**TASK DESCRIPTION**.
Set down each line of the material that follows exactly, and leave its pictures out.

━━ INFORMATION SHOWN

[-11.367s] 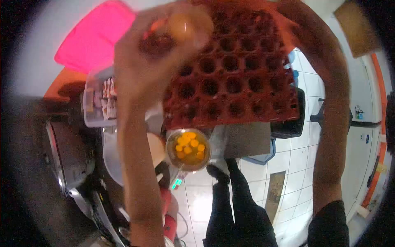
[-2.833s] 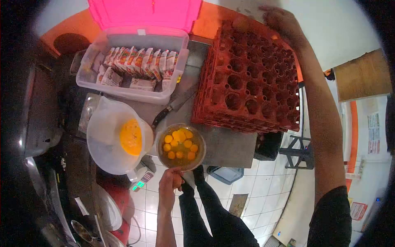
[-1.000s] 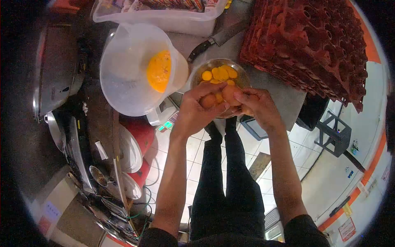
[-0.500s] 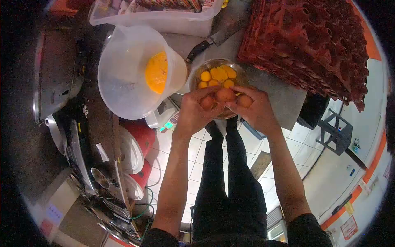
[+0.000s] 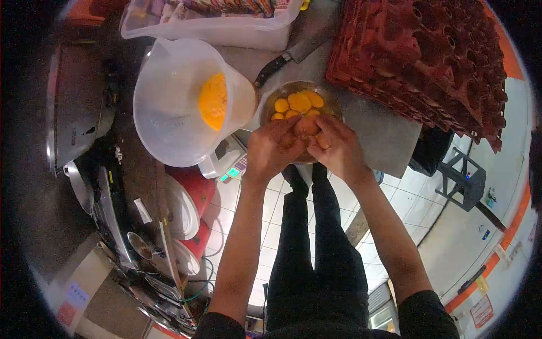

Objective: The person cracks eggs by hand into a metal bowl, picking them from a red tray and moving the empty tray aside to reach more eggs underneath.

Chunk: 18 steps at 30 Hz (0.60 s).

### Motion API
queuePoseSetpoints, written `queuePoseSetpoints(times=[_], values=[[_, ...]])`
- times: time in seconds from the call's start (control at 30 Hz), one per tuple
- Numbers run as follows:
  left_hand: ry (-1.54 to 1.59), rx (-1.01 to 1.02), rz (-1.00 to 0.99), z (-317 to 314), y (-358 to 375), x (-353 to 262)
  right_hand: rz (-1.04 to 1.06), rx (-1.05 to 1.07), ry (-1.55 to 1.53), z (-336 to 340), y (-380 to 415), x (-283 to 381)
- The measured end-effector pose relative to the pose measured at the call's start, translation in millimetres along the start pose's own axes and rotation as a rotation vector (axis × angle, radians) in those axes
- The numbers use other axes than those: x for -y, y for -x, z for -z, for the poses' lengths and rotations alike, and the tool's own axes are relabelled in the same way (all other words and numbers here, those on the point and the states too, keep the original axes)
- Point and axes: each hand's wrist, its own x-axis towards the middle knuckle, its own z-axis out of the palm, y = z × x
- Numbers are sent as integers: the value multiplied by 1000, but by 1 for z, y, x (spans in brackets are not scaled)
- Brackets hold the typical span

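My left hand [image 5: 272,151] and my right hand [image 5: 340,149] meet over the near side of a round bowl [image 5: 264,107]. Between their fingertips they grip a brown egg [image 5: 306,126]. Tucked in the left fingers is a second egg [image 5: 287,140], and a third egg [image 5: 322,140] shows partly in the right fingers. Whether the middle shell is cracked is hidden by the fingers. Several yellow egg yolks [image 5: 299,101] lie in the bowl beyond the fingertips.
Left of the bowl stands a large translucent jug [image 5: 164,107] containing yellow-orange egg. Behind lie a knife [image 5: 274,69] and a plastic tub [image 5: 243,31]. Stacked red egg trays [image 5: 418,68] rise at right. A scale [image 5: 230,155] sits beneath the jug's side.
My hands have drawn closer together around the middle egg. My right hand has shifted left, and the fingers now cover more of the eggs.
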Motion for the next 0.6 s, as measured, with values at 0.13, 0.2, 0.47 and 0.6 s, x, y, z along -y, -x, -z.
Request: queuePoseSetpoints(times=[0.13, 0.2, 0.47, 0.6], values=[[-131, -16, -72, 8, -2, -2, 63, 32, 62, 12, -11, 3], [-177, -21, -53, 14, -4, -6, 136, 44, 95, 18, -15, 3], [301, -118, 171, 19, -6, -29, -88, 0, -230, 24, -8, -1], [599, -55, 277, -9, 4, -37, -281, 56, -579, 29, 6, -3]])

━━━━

**FINISHED TASK**.
[-11.367s] 
[-2.833s] 
[-1.000s] 
[-0.500s] 
[+0.000s] 

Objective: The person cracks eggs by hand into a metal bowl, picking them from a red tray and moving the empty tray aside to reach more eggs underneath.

Chunk: 18 steps at 30 Hz (0.60 s).

### Motion API
queuePoseSetpoints, written `queuePoseSetpoints(times=[_], values=[[_, ...]])`
- times: time in seconds from the call's start (control at 30 Hz), one per tuple
- Numbers run as follows:
  left_hand: ry (-1.54 to 1.59), rx (-1.01 to 1.02), rz (-1.00 to 0.99), z (-317 to 314), y (-358 to 375), x (-353 to 262)
  right_hand: rz (-1.04 to 1.06), rx (-1.05 to 1.07), ry (-1.55 to 1.53), z (-336 to 340), y (-380 to 415), x (-283 to 381)
- The measured end-effector pose relative to the pose measured at the call's start, translation in millimetres along the start pose's own axes and rotation as a rotation vector (axis × angle, radians) in those axes
- The numbers use other axes than those: x for -y, y for -x, z for -z, for the poses' lengths and rotations alike, and the tool's own axes are relabelled in the same way (all other words and numbers here, those on the point and the states too, keep the original axes)
- Point and axes: each hand's wrist, its own x-axis towards the middle knuckle, its own z-axis out of the palm, y = z × x
- Numbers are sent as integers: the value multiplied by 1000, but by 1 for z, y, x (spans in brackets are not scaled)
- Brackets hold the typical span

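My left hand [image 5: 272,151] and my right hand [image 5: 340,149] meet over the near side of a round bowl [image 5: 264,107]. Between their fingertips they grip a brown egg [image 5: 306,126]. Tucked in the left fingers is a second egg [image 5: 287,140], and a third egg [image 5: 322,140] shows partly in the right fingers. Whether the middle shell is cracked is hidden by the fingers. Several yellow egg yolks [image 5: 299,101] lie in the bowl beyond the fingertips.
Left of the bowl stands a large translucent jug [image 5: 164,107] containing yellow-orange egg. Behind lie a knife [image 5: 274,69] and a plastic tub [image 5: 243,31]. Stacked red egg trays [image 5: 418,68] rise at right. A scale [image 5: 230,155] sits beneath the jug's side.
My hands have drawn closer together around the middle egg. My right hand has shifted left, and the fingers now cover more of the eggs.
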Motion for the next 0.6 s, as measured, with values at 0.13, 0.2, 0.47 and 0.6 s, x, y, z along -y, -x, -z.
Request: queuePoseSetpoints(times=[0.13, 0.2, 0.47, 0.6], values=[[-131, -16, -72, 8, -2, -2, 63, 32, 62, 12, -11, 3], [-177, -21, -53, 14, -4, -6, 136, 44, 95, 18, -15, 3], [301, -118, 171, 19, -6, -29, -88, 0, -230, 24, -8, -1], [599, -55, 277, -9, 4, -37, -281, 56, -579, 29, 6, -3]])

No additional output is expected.